Node, Docker, and Microservices

In my last blog post, I wrote about how the term microservice has entered our vocabulary. In this post, I examine the trend toward microservice architecture and discuss how Node.js and Docker technologies converge to facilitate this pattern.

The Era of Monolithic Architecture

The classic view of a web application looks like this:

monolithic-architecture

In software engineering, this is known as monolithic architecture, and it has a number of advantages.

  • It is relatively straightforward to begin developing, testing and debugging code that is bundled into a single executable process. Until the codebase actually begins to reach a mass where it really deserves to be called monolithic, it can be fairly easy to reason about data flows and application behavior.

  • The deployment model is easy to understand. The application is deployed as a unit, whether a bundle of files or compressed as a single web application resource (for example, a Java WAR file).

  • The model for scaling is simple to understand. Scale up by installing the application on a more powerful server and scale out by placing the application behind some type of load balancer to distribute requests so that no single instance is overwhelmed by high loads.

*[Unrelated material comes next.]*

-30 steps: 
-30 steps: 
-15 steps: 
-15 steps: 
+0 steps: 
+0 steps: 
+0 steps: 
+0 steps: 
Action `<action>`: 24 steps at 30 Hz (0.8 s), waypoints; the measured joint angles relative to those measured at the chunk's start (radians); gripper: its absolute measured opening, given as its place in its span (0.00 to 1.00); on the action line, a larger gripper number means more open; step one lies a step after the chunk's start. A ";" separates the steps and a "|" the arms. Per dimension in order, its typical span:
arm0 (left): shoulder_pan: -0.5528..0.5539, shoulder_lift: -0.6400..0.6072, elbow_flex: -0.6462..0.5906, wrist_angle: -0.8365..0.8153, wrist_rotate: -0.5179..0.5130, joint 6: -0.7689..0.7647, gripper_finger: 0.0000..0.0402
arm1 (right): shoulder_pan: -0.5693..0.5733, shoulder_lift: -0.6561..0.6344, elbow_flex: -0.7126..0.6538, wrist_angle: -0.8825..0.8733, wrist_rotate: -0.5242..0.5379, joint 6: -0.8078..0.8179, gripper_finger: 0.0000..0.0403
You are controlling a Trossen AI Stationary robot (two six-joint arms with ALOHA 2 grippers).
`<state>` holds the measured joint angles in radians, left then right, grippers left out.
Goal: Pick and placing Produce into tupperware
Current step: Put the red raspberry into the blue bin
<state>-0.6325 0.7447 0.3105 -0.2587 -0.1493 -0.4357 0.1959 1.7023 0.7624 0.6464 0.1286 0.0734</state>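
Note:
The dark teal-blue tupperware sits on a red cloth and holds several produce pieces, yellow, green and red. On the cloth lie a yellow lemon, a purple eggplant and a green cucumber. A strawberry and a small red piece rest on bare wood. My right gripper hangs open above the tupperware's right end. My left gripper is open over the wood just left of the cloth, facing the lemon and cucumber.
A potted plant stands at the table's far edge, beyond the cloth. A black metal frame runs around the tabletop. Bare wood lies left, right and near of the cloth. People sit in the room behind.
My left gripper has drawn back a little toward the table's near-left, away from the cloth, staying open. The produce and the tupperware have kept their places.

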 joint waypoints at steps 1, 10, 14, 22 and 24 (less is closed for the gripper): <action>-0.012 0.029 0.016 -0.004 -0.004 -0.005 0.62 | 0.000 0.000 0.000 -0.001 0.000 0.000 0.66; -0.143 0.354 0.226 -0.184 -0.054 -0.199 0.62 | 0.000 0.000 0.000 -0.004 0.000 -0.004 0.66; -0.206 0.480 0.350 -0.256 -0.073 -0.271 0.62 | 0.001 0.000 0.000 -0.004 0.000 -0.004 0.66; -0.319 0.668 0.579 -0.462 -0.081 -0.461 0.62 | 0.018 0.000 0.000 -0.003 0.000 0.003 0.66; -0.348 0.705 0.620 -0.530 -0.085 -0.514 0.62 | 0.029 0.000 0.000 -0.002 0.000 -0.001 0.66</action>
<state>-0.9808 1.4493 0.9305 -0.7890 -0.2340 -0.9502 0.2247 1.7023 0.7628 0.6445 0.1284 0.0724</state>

The second point above is actually pretty significant, especially when you consider that creating server environments has historically been time-consuming and expensive. Because of this, there was a practical limit on the number of environments that were available for promoting applications through a pipeline to production. Starting from the developer's local workstation, a staged pipeline might include some or all of these:

  • (local) - developer's workstation
  • dev (or sandbox) - first stage for developers to merge and unit test
  • int - integration stage for developers to test with external databases and other services; often used for CI builds
  • qa (or test) - for functional and other types of testing
  • uat - customer user acceptance testing and demo
  • preprod (or staging) - exact replica of production environment for final verification
  • production - live site

The creation and management of the pipeline from developer workstations to production data center servers, and the requisite team coordination needed to promote builds through each stage, historically involved a significant investment in time and effort. The introduction of virtual machine technology (and eventually Vagrant, and Puppet and Chef) helped provide organizations with labor, time and infrastructure cost savings, but the process nevertheless remained burdensome.

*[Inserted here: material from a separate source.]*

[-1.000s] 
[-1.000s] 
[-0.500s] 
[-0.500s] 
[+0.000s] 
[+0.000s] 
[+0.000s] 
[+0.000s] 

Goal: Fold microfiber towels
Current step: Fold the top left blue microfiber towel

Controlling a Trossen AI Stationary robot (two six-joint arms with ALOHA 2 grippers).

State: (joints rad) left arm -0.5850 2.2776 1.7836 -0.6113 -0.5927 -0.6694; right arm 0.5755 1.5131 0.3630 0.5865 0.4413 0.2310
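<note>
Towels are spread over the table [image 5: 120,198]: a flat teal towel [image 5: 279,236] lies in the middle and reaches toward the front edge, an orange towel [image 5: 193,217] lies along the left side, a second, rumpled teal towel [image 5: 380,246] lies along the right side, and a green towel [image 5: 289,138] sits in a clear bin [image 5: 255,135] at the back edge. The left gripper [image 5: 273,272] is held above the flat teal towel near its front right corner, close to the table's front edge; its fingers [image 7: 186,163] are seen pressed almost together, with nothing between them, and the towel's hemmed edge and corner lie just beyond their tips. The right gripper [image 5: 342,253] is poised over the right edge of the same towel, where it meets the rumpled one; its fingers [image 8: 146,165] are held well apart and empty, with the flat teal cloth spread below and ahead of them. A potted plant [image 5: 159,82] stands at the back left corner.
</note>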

If the process to move an application through the pipeline is laborious and time-consuming, it makes sense to coordinate larger releases that are worth the effort. And with larger codebases, then type-safe, class-based object-oriented languages with a heavy emphasis on domain models, design patterns like inversion of control through dependency injection, and all the things that became the hallmarks of well designed applications of the last decade or so, may appear quite compelling, if not downright necessary for mediating the challenges of maintainability and extensibility as the application matures.

The Java and .NET platforms, frameworks and tooling evolved in part to address the burden of developing and deploying a complex codebase and bundle of related artifacts for large, sophisticated applications. And to recapitulate, monolithic architecture made sense in part because the deployment model was not only easy to understand, but given the expense of creating and maintaining various staging environments, it was also more cost effective to manage from a traditional IT operations perspective.

Ramifications of Monolithic Architecture

But at some point, the advantages of a monolithic architecture become significant liabilities.

It inhibits continuous delivery

Staging large epic releases is undesirable, especially to compete in today's social, mobile and app-centric world where consumers and customers expect updates and new features to be released frequently.

However, we already noted that application deployment is laborious and time-consuming — and of course, the larger and more sophisticated the application, the greater the potential risk of things going wrong.

Continuous delivery is an attempt to reduce the cost and risk associated with delivering incremental changes in large part by automating as much of the deployment pipeline as possible. Nevertheless, for a large complex application, there is simply too much effort, cost, and risk involved in redeploying an entire application to update a single deployment. While feasible, as a practical matter, monolithic architecture inhibits efficient contiuous delivery.

Sub-optimal scalability

We noted that the scaling model for an application is straightforward. But there is a practical limit on scaling up, and scaling out by deploying entire copies of large applications is a relatively expensive and inefficient way to scale.

In particular for larger and more complex applications, not all components are under the same load. It would be more ideal to scale out at the individual component level, but in monolithic architecture, the unit of scaling is the entire application.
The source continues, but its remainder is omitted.